Department of Drug Discovery & Biomedical Sciences, Medical University of South Carolina, Charleston, SC, USA; Institute for Immunological and Physiopathological Studies (IIFP), National Scientific and Technical Research Council (CONICET), Argentina.
Department of Drug Discovery & Biomedical Sciences, Medical University of South Carolina, Charleston, SC, USA.
Eur J Pharmacol. 2023 Oct 15;957:176034. doi: 10.1016/j.ejphar.2023.176034. Epub 2023 Aug 29.
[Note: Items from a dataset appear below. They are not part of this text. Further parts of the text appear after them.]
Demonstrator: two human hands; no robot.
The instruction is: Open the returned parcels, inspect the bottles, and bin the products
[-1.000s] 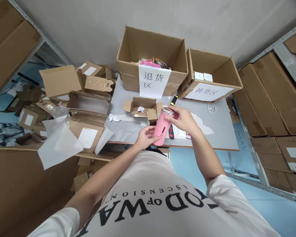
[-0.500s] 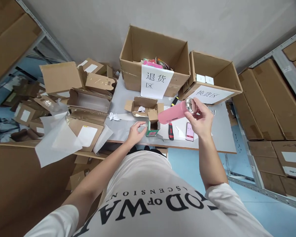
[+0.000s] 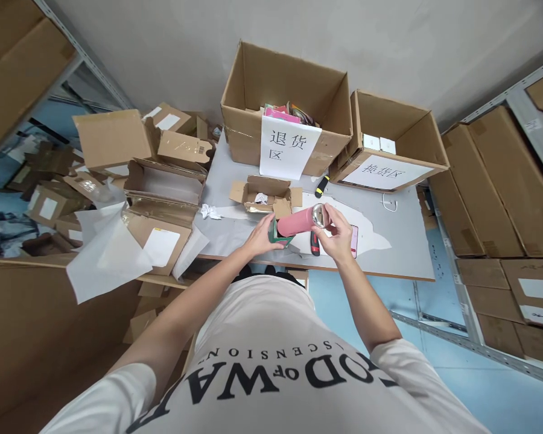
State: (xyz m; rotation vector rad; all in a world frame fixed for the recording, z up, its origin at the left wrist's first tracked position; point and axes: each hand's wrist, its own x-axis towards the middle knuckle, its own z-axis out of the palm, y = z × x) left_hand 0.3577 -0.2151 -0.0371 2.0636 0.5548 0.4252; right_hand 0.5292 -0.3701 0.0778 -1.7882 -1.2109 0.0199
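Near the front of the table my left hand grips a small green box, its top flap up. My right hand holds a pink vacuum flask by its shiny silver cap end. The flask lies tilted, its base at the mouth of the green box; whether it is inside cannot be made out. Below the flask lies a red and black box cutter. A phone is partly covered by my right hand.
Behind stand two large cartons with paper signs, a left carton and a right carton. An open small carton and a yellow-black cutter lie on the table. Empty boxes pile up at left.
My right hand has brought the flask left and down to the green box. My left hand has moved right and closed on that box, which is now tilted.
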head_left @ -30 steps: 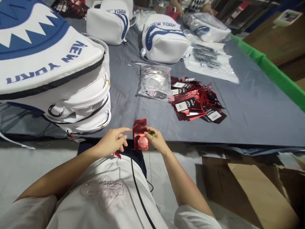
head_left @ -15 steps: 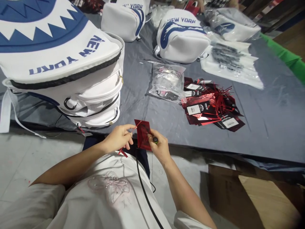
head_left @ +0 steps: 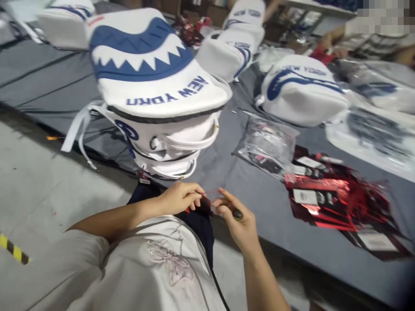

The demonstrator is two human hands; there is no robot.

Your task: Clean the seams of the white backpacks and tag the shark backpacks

Voltage dependent anion channels (VDAC) in the outer mitochondrial membrane regulate the influx of metabolites that sustain mitochondrial metabolism and the efflux of ATP to the cytosol. Free tubulin and NADH close VDAC. The VDAC-binding small molecules X1 and SC18 modulate mitochondrial metabolism. X1 antagonizes the inhibitory effect of tubulin on VDAC. SC18 occupies an NADH-binding pocket in the inner wall of all VDAC isoforms. Here, we hypothesized that X1 and SC18 have a synergistic effect with sorafenib, regorafenib or lenvatinib to arrest proliferation and induce death in hepatocarcinoma cells. We used colony formation assays to determine cell proliferation, and a combination of calcein/propidium iodide, and trypan blue exclusion to assess cell death in the well differentiated Huh7 and the poorly differentiated SNU-449 cells. Synergism was assessed using the Chou-Talalay method. The inhibitory effect of X1, SC18, sorafenib, regorafenib and lenvatinib was concentration and time dependent. IC calculated from the inhibition of clonogenic capacity were lower than those determined from cell survival. At IC that inhibited cell proliferation, SC18 arrested cells in G0/G1. SC18 at 0.25-2 IC had a synergistic effect with sorafenib on clonogenic inhibition in Huh7 and SNU-449 cells, and with regorafenib or lenvatinib in SNU-449 cells. X1 or SC18 also had synergistic effects with sorafenib on promoting cell death at 0.5-2 IC for SC18 in Huh7 and SNU-449 cells. These results suggest that small molecules targeting VDAC represent a potential new class of drugs to treat liver cancer.
电压依赖性阴离子通道 (VDAC) 位于线粒体外膜,调节维持线粒体代谢所需的代谢物的流入和 ATP 向细胞质的流出。游离微管蛋白和 NADH 使 VDAC 关闭。VDAC 结合的小分子 X1 和 SC18 调节线粒体代谢。X1 拮抗微管蛋白对 VDAC 的抑制作用。SC18 占据所有 VDAC 同工型内壁的 NADH 结合口袋。在这里,我们假设 X1 和 SC18 与索拉非尼、瑞戈非尼或仑伐替尼具有协同作用,可阻止肝癌细胞增殖并诱导其死亡。我们使用集落形成测定法来确定细胞增殖,并用钙黄绿素/碘化丙啶和台盼蓝排除法组合评估分化良好的 Huh7 和分化较差的 SNU-449 细胞的细胞死亡。使用 Chou-Talalay 方法评估协同作用。X1、SC18、索拉非尼、瑞戈非尼和仑伐替尼的抑制作用具有浓度和时间依赖性。从抑制集落形成能力计算出的 IC 低于从细胞存活中确定的 IC。在抑制细胞增殖的 IC 下,SC18 将细胞阻滞在 G0/G1 期。SC18 在 0.25-2 IC 时与索拉非尼在 Huh7 和 SNU-449 细胞中的集落抑制具有协同作用,与瑞戈非尼或仑伐替尼在 SNU-449 细胞中具有协同作用。在 0.5-2 IC 时,X1 或 SC18 也与索拉非尼在促进 Huh7 和 SNU-449 细胞中的细胞死亡方面具有协同作用。这些结果表明,靶向 VDAC 的小分子代表了治疗肝癌的一类新的潜在药物。